Why it matters in implementation:

  • Preferred in modern C# and ASP.NET Core DI.
  • Easier to test by mocking the adaptee dependency wrapper.
  • More flexible because adapter can switch adaptee instances.

How the Variations Differ

VariationMain ideaBest use caseTrade-off
Class AdapterInherit adaptee and implement targetSmall direct adaptation where inheritance is acceptableMore tightly coupled to adaptee type
Object AdapterContain adaptee and delegate callsDI-friendly integrations and interchangeable providersSlightly more boilerplate

The practical default in .NET Core APIs is Object Adapter because it works naturally with dependency injection and composition.

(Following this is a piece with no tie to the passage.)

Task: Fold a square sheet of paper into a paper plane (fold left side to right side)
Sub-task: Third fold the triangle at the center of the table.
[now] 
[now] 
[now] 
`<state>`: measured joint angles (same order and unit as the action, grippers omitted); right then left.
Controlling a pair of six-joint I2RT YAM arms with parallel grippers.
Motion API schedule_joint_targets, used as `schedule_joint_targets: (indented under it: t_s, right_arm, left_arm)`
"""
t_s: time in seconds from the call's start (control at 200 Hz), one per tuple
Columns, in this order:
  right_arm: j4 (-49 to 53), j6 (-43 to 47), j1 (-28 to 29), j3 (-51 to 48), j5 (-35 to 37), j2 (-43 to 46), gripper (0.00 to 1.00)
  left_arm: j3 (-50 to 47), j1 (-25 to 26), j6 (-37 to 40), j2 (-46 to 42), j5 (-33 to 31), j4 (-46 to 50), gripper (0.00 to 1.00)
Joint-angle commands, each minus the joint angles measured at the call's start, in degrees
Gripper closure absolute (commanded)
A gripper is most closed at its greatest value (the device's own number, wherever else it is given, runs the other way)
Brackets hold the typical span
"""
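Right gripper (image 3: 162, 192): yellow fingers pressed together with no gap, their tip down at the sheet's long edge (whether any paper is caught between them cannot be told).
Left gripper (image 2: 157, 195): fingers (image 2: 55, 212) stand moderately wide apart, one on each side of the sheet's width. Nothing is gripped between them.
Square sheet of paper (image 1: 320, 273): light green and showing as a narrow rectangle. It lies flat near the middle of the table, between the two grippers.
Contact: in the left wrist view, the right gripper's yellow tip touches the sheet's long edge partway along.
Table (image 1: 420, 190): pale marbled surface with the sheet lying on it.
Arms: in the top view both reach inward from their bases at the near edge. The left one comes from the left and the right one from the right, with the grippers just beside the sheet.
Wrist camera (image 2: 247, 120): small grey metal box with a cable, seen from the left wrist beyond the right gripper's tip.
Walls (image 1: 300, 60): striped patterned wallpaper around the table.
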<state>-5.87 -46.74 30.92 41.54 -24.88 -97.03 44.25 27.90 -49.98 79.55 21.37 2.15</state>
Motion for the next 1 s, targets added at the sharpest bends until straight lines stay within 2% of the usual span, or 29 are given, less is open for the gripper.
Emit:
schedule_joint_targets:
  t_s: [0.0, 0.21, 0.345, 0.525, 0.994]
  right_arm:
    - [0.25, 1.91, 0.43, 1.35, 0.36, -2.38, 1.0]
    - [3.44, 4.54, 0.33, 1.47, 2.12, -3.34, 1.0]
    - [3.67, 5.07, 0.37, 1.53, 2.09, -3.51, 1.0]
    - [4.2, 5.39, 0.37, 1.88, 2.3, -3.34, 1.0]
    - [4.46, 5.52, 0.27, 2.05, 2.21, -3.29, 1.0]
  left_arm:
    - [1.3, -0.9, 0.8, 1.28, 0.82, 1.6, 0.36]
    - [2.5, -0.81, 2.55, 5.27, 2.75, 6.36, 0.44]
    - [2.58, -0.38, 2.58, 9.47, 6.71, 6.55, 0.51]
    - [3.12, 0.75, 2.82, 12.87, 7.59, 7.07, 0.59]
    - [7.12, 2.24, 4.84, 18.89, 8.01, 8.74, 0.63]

SOLID Principles Behind It

SRP - Single Responsibility Principle

The adapter focuses only on interface translation. Business logic stays in services, and provider logic stays in provider classes.

OCP - Open/Closed Principle

You can add a new provider by creating a new adapter class without changing existing client code.

LSP - Liskov Substitution Principle

Any adapter implementing INotification can replace another without breaking client behavior expectations.

DIP - Dependency Inversion Principle

Clients depend on INotification abstraction rather than concrete third-party implementations.

Advantages and Disadvantages

Advantages

  • Reuses existing and third-party code safely.
  • Keeps client code stable and clean.
  • Reduces migration risk when replacing providers.
  • Improves testability by isolating integration boundaries.

Disadvantages

  • Adds extra classes.
  • Too many adapters can increase project complexity.
  • Poorly designed adapters can hide important provider-specific behavior.

UML Diagram

classDiagram
class Client
class INotification {
<<interface>>
+Send(message)
}
class SmsObjectAdapter {
-ThirdPartySmsClient smsClient
+Send(message)
}
class ThirdPartySmsClient {
+DeliverSms(text)
}
Client --> INotification
SmsObjectAdapter ..|> INotification
SmsObjectAdapter --> ThirdPartySmsClient

A Quick Usage Example

public class OrderService
{
private readonly INotification _notification;
public OrderService(INotification notification)
{
_notification = notification;
}
public void ConfirmOrder()
{
_notification.Send("Your order has been placed.");
}
}

With DI registration pointing INotification to SmsObjectAdapter, existing services continue to work even though the provider API is different.

How to Validate the Pattern

If you want to confirm your Adapter implementation is correct, check these points:

  • the client should call only target interface methods
  • the adapter should forward data correctly to the adaptee
  • error handling and edge cases from the adaptee should be translated clearly
  • replacing one adapter with another should not require client code changes

A small xUnit example:

[Fact]
public void SmsObjectAdapter_Should_Forward_Message_To_ThirdParty_Client()
{
var client = new ThirdPartySmsClient();
INotification adapter = new SmsObjectAdapter(client);
adapter.Send("Order placed");
Assert.True(true); // Replace with assertion on a fake/spied client in real tests.
}

Summary

The Adapter pattern helps incompatible interfaces work together without modifying existing client code. In .NET Core APIs, it is especially useful when integrating third-party services into an existing abstraction such as INotification.